Так он болтал еще долго. И только когда пришли домой и жена дотащила его до кровати, он свалился на нее, как мертвый, и утих. Но не заснул и через некоторое время позвал:

— Игнац!

Мальчик подошел осторожно, опасаясь, как бы его не достала отцовская нога.

— Игнац! Будешь, сукин сын, хозяином на своей земле, а не оборванцем-батраком, не мастеровым! — кричал Антек, колотя кулаком по кровати. — Пять моргов — мои! Ага! Немчура проклятая, сукин…

И захрапел.

1897 г.

Томек Баран

Томек открыл дверь в корчму. Изнутри повалил пар, как из хлева, и в лицо ему ударила зловонная духота, — воздух здесь словно липнул к коже. Но Томек этого даже не заметил. Войдя, он сразу стал прокладывать себе дорогу сквозь густую толпу, как сквозь груду зерна на гумне, добираясь до деревянного барьера, отгораживавшего буфетную стойку.
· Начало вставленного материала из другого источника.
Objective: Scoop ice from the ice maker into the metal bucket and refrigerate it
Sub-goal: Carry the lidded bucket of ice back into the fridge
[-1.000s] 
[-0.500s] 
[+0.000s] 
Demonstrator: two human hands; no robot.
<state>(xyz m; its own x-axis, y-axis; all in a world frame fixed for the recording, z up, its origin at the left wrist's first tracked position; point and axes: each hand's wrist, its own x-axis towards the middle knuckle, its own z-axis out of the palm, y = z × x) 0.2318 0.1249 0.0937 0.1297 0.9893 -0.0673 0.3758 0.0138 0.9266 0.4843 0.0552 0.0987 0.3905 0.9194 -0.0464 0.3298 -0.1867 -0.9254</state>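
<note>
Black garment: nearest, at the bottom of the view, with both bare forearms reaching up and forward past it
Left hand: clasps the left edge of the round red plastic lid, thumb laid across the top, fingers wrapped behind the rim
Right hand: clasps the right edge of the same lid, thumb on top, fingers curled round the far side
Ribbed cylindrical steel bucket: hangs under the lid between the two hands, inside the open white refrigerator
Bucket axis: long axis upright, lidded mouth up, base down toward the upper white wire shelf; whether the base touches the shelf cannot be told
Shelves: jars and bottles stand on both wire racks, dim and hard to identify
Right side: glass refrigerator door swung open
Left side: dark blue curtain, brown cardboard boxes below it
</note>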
— Давай восьмушку, да покрепче.

— В кружку налить?

— Нет, в бутылку.

Шинкарка отмерила ему водку. Томек уплатил, взял бутылку и рюмку и, пройдя в другой конец избы, уселся за столик у стены. Налил себе рюмку, выпил. Сплюнул сквозь зубы, утер рот рукавом и задумался. Что-то, видно, его мучило — он не мог усидеть на месте, то и дело сплевывал, ударял кулаком по столу или вскакивал, словно бежать куда-то собрался, но опять с тихим стоном тяжело плюхался на лавку и тер глаза кулаком, потому что из них то и дело выкатывалась на сухую синеватую щеку слеза, жгучая, как огонь. Он почти не сознавал, где он и что происходит вокруг. Какое-то тяжелое горе камнем лежало у него на сердце, и видно было, что человек не может с ним справиться: он все беспомощнее сутулил плечи, все чаще вздыхал и чесал в затылке.

А корчма ходуном ходила от топота, от стука каблуков. Пар двадцать, плотно притиснутых друг к другу, кружились в тесноте посреди комнаты, пристукивая каблуками и громко покрикивая.
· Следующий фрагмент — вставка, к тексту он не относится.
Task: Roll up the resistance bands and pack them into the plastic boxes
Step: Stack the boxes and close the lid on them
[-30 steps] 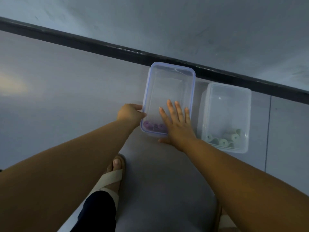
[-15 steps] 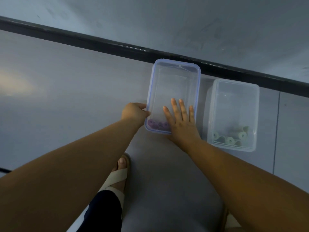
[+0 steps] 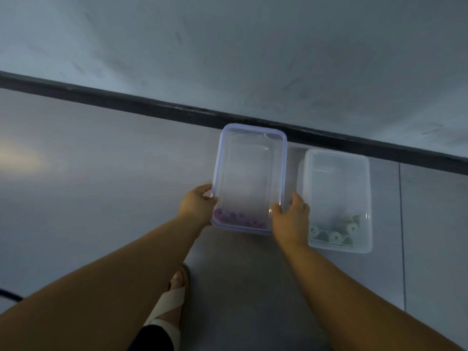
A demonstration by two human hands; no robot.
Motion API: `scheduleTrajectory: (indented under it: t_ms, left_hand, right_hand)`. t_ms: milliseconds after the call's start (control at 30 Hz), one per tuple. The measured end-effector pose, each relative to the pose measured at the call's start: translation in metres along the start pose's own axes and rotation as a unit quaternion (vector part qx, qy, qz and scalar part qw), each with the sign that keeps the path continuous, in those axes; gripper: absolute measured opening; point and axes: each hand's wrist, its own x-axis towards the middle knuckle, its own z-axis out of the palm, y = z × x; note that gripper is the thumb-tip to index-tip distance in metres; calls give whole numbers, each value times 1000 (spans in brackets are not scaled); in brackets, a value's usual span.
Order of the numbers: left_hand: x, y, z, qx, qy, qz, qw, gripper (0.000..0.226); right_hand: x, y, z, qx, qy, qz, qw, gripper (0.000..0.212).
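Observation:
A clear plastic box with a blue-rimmed lid (image 3: 250, 158) stands on the grey floor by the wall. Several rolled purple resistance bands (image 3: 239, 219) lie at its near end. My left hand (image 3: 198, 202) grips the box's near left edge. My right hand (image 3: 291, 214) grips its near right edge, thumb on the lid. To the right stands a second clear box (image 3: 338, 178) with several rolled pale green bands (image 3: 336, 233) at its near end.
A dark skirting strip (image 3: 152, 105) runs along the base of the grey wall just behind the boxes. My sandalled foot (image 3: 172, 300) is on the floor below my left arm. A floor tile seam (image 3: 402, 236) runs right of the second box.
My right hand has moved from lying flat on the lid to gripping the box's right edge. The left hand stays on the left edge.

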Motion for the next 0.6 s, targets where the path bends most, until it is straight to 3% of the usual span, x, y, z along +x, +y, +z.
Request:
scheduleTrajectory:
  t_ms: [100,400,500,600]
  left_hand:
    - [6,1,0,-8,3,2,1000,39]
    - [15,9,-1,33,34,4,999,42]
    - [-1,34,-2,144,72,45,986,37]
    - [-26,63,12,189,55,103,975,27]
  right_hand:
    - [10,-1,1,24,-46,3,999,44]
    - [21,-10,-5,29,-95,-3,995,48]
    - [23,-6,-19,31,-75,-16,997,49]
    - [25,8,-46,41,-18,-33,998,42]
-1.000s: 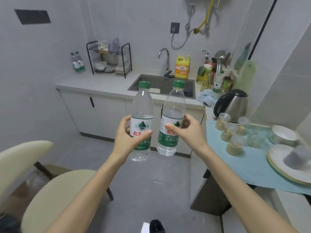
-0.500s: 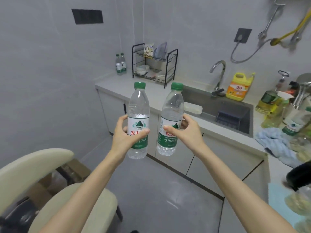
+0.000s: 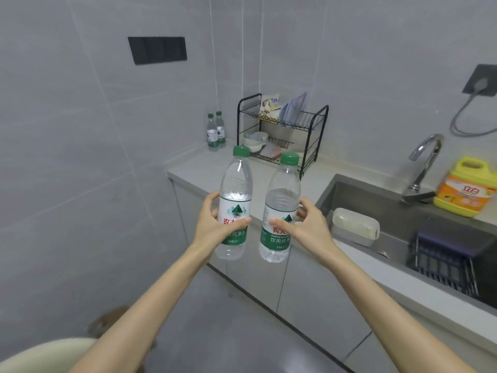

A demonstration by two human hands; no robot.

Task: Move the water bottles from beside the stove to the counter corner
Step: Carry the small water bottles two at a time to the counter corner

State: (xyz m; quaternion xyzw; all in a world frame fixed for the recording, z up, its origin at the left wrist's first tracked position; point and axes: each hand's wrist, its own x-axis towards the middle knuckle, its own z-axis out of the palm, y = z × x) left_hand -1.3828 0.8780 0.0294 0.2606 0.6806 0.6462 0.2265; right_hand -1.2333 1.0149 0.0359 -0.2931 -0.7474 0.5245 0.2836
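Two water bottles are up in the air in front of the counter (image 3: 204, 164). The left hand (image 3: 215, 224) is wrapped tight around the left bottle (image 3: 235, 200). The right hand (image 3: 306, 227) is wrapped tight around the right bottle (image 3: 281, 203), which leans a little toward 1 o'clock. Both have green caps. At 12 o'clock, far back in the counter corner, two more bottles (image 3: 215, 131) stand together, just beside a black dish rack (image 3: 282, 130). At 3 o'clock is the sink (image 3: 376, 200).
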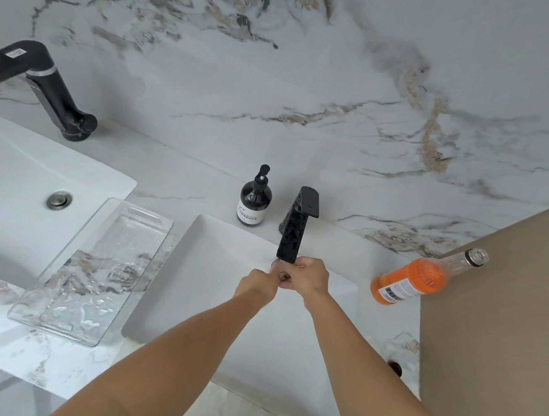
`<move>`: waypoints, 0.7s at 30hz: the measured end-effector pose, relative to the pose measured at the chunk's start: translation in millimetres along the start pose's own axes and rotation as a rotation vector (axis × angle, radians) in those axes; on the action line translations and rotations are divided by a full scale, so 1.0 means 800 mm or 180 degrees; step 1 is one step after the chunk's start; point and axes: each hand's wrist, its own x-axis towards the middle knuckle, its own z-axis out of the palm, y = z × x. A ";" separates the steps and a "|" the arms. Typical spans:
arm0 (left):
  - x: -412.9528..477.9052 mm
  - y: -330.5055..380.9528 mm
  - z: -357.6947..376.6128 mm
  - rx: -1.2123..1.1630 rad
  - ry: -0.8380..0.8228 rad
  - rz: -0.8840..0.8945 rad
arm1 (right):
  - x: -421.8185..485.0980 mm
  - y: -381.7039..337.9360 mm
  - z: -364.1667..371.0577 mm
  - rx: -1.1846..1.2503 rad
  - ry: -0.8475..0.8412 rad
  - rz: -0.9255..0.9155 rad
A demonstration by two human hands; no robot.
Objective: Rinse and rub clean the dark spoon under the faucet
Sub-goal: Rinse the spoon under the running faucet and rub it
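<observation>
Both my hands meet under the spout of the black faucet (294,231), over the white rectangular sink (199,267). Only a small dark piece of the spoon (284,276) shows between my fingers; the rest is hidden. My left hand (257,285) is closed on it from the left. My right hand (307,279) is closed around it from the right, just below the spout's end. Both hands touch each other. Running water cannot be made out.
A dark soap pump bottle (254,200) stands behind the sink. A clear glass tray (78,286) lies on the marble counter to the left, beside a second sink with a black faucet (46,84). An orange-filled bottle (420,276) lies right, by a tan panel (498,318).
</observation>
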 end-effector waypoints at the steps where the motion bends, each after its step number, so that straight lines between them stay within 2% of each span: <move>1: 0.001 -0.003 0.001 0.0045 0.0016 0.0045 | -0.001 -0.002 0.001 -0.0101 -0.0113 -0.0017; 4: -0.001 -0.008 -0.002 0.0093 -0.0001 0.0055 | -0.004 -0.002 -0.002 -0.0029 -0.0670 -0.0006; 5: -0.002 -0.010 -0.003 0.0127 0.0006 0.0050 | -0.006 -0.001 -0.004 0.0031 -0.0690 0.0012; 9: -0.007 -0.012 -0.003 0.0381 0.0250 0.0194 | -0.013 -0.001 0.003 -0.0303 -0.0050 -0.0049; 11: -0.009 -0.012 -0.005 0.0447 0.0357 0.0306 | -0.012 -0.005 0.006 -0.0240 -0.0176 -0.0106; 14: -0.008 -0.011 -0.011 0.0466 0.0438 0.0374 | -0.012 -0.007 0.004 0.0343 -0.0635 0.0030; 18: -0.005 -0.010 -0.005 0.0492 0.0449 0.0357 | -0.012 -0.002 0.005 0.0217 -0.0167 0.0082; 21: -0.006 -0.010 -0.004 0.0514 0.0436 0.0350 | -0.016 -0.006 -0.004 0.0682 -0.0660 0.0221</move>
— Гоп! Гоп! Гоп! — слышалось со всех сторон.

Водка и упоение пляски туманили головы, дикое возбуждение охватывало танцующих, и они всё азартнее стучали каблуками, всё быстрее вертелись в кругу.
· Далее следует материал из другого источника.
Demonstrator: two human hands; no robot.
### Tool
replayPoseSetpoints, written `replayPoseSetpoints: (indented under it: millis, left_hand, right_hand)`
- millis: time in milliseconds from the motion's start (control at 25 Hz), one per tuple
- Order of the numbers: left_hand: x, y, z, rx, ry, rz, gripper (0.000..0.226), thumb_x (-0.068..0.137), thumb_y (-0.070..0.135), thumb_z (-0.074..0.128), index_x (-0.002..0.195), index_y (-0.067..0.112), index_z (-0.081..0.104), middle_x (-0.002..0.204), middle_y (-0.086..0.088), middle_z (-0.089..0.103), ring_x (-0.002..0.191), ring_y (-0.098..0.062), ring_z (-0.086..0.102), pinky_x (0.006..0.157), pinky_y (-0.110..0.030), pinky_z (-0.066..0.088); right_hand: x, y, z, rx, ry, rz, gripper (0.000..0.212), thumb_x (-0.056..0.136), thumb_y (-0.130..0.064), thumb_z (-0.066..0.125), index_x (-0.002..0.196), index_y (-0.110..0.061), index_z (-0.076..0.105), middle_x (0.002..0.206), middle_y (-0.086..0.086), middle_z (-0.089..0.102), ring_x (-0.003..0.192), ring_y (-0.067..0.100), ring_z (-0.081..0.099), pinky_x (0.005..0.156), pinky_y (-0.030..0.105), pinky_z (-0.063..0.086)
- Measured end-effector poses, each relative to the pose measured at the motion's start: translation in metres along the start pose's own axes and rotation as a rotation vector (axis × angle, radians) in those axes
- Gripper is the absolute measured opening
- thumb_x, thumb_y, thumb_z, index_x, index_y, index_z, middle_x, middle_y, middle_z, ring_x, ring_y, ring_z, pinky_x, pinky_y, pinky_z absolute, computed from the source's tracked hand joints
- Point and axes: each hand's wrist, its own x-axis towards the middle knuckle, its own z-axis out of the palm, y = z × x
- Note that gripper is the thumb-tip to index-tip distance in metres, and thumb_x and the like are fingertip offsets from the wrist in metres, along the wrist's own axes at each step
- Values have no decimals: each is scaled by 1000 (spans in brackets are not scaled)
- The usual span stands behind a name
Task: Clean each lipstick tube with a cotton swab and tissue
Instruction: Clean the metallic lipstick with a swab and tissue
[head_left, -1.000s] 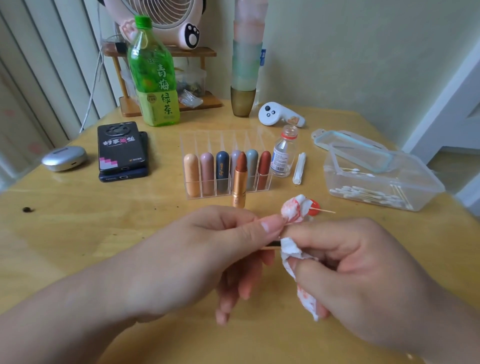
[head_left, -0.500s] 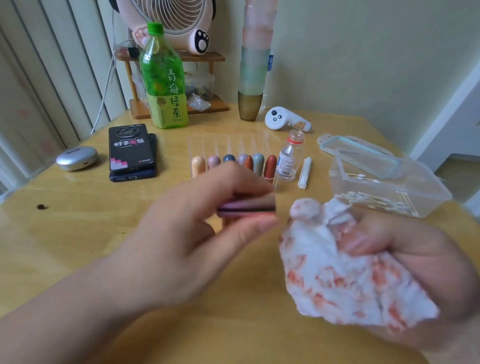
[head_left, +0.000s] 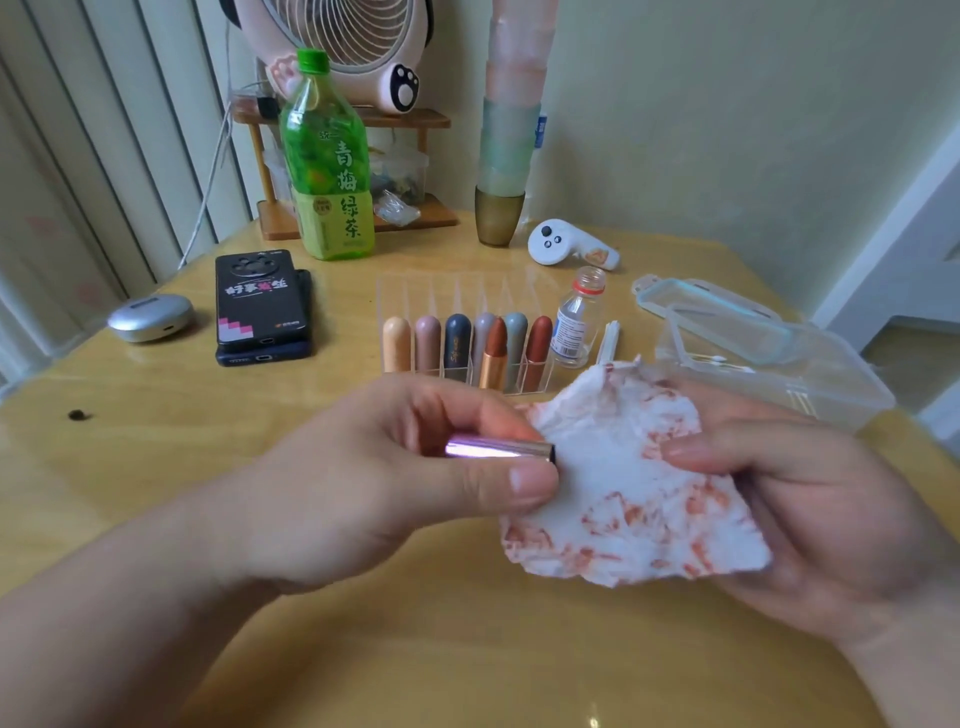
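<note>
Silvery metal lipstick tube (head_left: 496, 450), its rear hidden, lies pinched by left hand (head_left: 363, 483) between thumb and fingers; right hand (head_left: 815, 519) clutches red-stained white tissue (head_left: 623, 499).

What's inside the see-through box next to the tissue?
Cotton swabs lie in the clear plastic box. The stained tissue and right hand cover its near corner, so anything there is hidden.

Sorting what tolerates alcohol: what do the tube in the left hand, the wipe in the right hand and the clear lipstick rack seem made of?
The lipstick tube looks like polished metal or metallised plastic: a mirror-like streak runs along it. The tissue is matte paper, crumpled and blotched red. The lipstick rack seems clear rigid plastic, perhaps acrylic: the table shows through its dividers.
</note>
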Motion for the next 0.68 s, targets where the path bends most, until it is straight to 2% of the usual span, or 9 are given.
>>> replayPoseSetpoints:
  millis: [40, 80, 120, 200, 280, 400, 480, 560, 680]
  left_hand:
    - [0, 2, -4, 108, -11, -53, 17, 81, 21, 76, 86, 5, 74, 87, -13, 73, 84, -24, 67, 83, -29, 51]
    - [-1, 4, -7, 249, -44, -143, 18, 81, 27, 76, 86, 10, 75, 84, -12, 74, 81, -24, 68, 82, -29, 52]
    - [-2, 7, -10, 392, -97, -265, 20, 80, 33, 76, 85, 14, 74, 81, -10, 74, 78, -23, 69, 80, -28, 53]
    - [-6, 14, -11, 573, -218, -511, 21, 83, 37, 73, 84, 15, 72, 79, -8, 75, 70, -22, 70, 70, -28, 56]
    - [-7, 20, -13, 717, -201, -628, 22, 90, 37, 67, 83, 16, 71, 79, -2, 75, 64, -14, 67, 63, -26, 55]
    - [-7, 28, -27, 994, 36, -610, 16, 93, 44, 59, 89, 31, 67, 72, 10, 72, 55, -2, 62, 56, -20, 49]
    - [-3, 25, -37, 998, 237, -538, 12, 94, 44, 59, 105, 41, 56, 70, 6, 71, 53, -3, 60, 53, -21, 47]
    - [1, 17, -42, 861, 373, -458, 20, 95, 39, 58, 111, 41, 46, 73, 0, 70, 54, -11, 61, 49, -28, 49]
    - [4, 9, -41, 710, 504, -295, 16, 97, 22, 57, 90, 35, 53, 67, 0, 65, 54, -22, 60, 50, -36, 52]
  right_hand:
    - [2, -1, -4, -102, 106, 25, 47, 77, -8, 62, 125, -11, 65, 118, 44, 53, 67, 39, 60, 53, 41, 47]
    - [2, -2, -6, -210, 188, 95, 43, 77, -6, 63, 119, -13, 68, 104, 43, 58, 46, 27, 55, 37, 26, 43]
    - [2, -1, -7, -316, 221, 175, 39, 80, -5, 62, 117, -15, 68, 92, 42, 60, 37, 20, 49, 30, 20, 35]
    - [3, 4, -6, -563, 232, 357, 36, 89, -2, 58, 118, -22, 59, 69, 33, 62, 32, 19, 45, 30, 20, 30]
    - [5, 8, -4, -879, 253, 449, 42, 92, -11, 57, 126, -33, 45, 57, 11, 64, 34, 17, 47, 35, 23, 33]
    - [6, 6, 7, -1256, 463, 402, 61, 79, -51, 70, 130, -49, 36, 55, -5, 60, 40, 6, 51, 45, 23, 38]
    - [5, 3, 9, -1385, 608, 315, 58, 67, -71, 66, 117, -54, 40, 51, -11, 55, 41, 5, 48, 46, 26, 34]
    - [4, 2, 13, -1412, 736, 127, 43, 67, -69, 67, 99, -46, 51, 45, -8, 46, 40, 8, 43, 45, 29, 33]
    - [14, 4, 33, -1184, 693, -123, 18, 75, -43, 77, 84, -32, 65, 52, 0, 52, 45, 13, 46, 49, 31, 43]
Красные юбки женщин мелькали среди белых сукманов, как маки в гуще зрелых колосьев. Сквозь замерзшие оконца проникал желтоватый свет угасавшего дня, а огонек каганца на выступе печи все время колебался и мигал, словно в такт грому каблуков.

Невнятный говор сливался в глухой гул, в котором, как молнии, вспыхивали буйные выкрики: «Гоп! Гоп! Гоп!» и сразу тонули в страшном шуме, так как за столами, по углам, у буфета, везде, где только можно было приткнуться, стояли и сидели люди и гуторили. Говорили об урожае картофеля, о ксендзе, о своих ребятишках, о скогине, обо всем, что их интересовало и донимало, «сидело в печенке» — потому что, когда выговоришься в компании и пожалеют тебя люди, сразу легче становится. Ведь и корова, к примеру сказать, даже из родника не станет пить одна, а вместе со стадом пьет хоть из болота. Так и человеку в одиночку жизнь не в жизнь — и в корчме не повеселишься, и в лес один не поедешь, а только вместе с другими, с ближними, как повелел господь.